# [Your assignment]
Only lines with the string "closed" should be returned from the data below.

Stored records

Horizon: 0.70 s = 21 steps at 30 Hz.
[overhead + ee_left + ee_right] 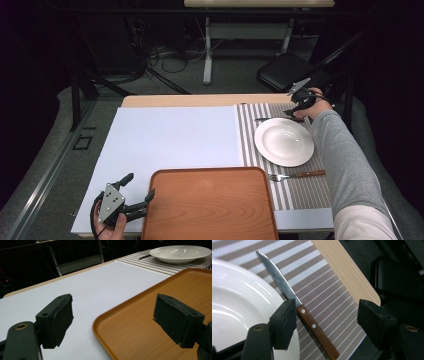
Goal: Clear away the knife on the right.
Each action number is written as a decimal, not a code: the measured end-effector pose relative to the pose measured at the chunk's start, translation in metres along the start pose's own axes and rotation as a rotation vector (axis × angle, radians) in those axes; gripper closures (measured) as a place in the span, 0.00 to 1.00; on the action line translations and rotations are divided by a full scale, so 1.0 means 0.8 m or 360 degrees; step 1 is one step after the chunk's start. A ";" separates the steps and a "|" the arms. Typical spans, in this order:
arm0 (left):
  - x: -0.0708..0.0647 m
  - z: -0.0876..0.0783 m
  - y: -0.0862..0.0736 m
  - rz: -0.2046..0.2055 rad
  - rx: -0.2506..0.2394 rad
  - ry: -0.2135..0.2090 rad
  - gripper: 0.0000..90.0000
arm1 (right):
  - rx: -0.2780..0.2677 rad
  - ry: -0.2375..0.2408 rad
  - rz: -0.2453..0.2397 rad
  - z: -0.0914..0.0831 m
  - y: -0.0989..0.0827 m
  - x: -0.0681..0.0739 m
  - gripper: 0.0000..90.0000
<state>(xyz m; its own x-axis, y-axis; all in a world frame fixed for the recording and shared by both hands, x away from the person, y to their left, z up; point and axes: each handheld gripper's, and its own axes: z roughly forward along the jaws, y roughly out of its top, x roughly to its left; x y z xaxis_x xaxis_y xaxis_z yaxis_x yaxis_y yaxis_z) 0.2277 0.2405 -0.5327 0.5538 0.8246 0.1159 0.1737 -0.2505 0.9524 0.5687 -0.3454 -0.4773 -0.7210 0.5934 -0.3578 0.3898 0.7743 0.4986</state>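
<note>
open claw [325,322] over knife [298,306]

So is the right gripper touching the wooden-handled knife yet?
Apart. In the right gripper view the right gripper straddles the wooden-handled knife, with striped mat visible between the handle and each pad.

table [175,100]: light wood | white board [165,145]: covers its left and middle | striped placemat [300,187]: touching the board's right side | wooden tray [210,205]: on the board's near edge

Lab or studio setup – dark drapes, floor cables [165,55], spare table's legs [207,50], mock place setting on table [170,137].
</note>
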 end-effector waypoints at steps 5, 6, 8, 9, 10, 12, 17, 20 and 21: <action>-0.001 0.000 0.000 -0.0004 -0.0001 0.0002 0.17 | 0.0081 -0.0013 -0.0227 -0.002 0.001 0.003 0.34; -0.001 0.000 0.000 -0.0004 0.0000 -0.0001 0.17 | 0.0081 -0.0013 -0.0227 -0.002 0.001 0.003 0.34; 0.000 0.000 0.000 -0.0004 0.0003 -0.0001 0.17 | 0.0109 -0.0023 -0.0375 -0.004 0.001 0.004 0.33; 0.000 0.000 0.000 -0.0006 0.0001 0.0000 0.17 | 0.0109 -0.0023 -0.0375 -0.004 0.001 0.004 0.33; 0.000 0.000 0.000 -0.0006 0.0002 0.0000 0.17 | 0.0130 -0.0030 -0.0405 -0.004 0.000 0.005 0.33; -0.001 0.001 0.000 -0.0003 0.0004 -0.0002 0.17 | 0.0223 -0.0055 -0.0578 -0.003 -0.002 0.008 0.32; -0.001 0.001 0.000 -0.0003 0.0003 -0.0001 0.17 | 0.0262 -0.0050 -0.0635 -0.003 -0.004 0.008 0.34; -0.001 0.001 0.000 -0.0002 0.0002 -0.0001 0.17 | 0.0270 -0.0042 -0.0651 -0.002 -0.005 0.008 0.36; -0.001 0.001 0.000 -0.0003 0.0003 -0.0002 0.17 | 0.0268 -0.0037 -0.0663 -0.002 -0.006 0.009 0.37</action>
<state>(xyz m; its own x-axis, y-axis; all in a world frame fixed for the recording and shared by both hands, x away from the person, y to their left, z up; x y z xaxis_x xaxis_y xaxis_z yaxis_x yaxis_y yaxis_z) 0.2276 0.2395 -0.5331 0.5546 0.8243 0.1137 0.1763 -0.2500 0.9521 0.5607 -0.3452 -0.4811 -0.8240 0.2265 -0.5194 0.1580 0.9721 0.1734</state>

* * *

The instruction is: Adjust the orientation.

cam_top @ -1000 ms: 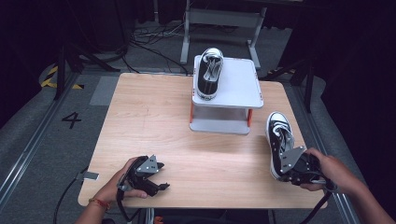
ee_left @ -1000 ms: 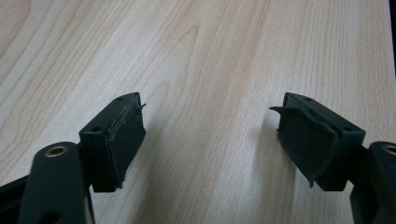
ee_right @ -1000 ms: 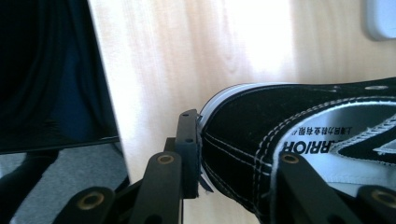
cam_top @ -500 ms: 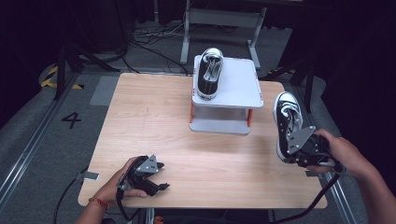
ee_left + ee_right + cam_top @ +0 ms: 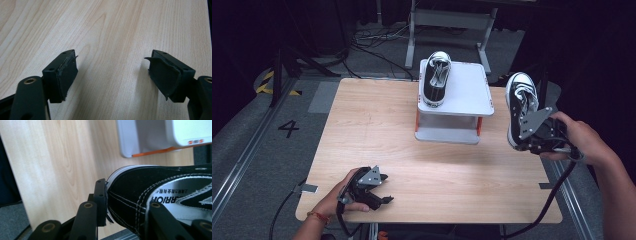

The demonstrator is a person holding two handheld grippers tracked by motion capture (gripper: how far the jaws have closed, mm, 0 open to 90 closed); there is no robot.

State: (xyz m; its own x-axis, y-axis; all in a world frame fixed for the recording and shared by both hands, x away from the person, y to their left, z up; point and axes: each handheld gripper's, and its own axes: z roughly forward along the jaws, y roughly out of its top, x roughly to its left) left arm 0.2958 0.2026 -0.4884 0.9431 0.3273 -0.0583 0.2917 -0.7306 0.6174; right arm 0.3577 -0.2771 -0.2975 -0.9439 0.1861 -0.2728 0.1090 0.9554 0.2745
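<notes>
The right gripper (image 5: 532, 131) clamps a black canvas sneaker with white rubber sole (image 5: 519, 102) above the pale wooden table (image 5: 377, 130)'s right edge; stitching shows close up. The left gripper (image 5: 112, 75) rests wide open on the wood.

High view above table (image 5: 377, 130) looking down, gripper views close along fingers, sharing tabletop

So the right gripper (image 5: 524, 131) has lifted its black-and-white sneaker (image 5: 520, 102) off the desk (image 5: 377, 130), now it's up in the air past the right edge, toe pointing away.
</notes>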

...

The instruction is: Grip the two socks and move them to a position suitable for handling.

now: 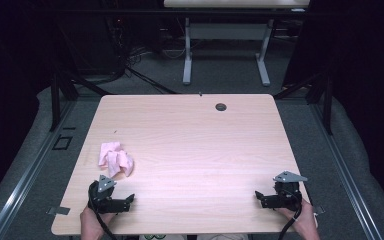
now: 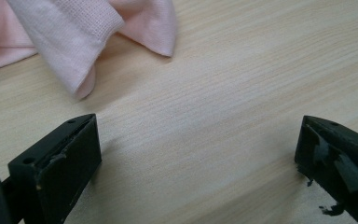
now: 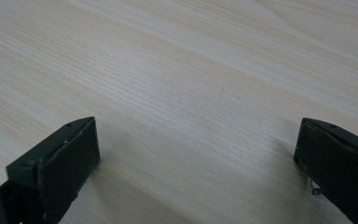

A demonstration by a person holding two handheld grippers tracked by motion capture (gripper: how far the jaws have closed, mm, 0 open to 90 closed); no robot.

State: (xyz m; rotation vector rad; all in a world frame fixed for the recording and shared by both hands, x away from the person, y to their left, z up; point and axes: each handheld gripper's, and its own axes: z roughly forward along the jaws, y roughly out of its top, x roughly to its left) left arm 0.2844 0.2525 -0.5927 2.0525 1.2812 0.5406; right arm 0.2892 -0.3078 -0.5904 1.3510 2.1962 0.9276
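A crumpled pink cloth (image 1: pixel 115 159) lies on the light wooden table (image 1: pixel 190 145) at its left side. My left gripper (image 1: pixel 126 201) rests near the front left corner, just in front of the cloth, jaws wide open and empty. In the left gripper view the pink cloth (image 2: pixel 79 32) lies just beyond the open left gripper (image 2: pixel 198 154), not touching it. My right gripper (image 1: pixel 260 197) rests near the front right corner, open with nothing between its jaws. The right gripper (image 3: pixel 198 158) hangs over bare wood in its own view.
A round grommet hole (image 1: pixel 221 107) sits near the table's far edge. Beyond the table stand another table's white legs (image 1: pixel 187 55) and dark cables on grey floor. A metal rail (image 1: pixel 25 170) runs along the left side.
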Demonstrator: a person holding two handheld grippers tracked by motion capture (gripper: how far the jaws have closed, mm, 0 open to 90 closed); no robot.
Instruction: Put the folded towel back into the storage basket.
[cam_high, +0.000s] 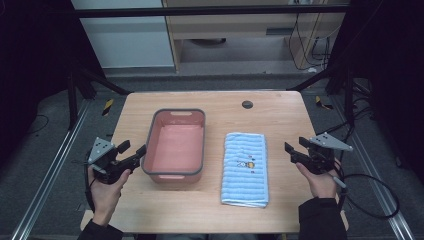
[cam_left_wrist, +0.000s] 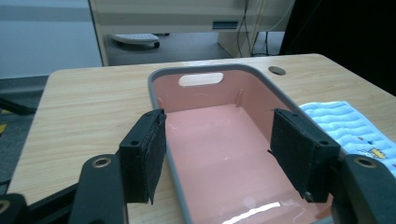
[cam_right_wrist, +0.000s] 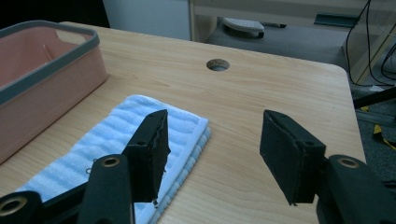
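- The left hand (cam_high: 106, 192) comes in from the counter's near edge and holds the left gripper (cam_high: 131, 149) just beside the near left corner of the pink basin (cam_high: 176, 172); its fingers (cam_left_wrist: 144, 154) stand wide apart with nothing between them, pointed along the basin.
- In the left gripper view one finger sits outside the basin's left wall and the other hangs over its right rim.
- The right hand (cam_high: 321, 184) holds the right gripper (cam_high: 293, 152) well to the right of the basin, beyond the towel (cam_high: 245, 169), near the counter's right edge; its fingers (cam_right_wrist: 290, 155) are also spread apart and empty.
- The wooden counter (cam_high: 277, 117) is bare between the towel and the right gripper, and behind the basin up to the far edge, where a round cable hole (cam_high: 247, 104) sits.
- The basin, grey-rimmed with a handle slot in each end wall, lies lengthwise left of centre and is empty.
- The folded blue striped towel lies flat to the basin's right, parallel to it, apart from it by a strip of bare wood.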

# [Solution to this task]
The demonstrator is a person holding two handheld grippers tracked by motion capture (gripper: how far the jaws have closed, mm, 0 open to 90 closed); there is no robot.
A demonstration by a person holding two handheld grippers tracked by motion capture (gripper: how far the jaws have closed, mm, 0 open to 90 closed); no robot.
Demonstrator: a person holding two handheld grippers tracked by motion capture (gripper: how far the jaws have closed, mm, 0 open to 90 closed); no robot.

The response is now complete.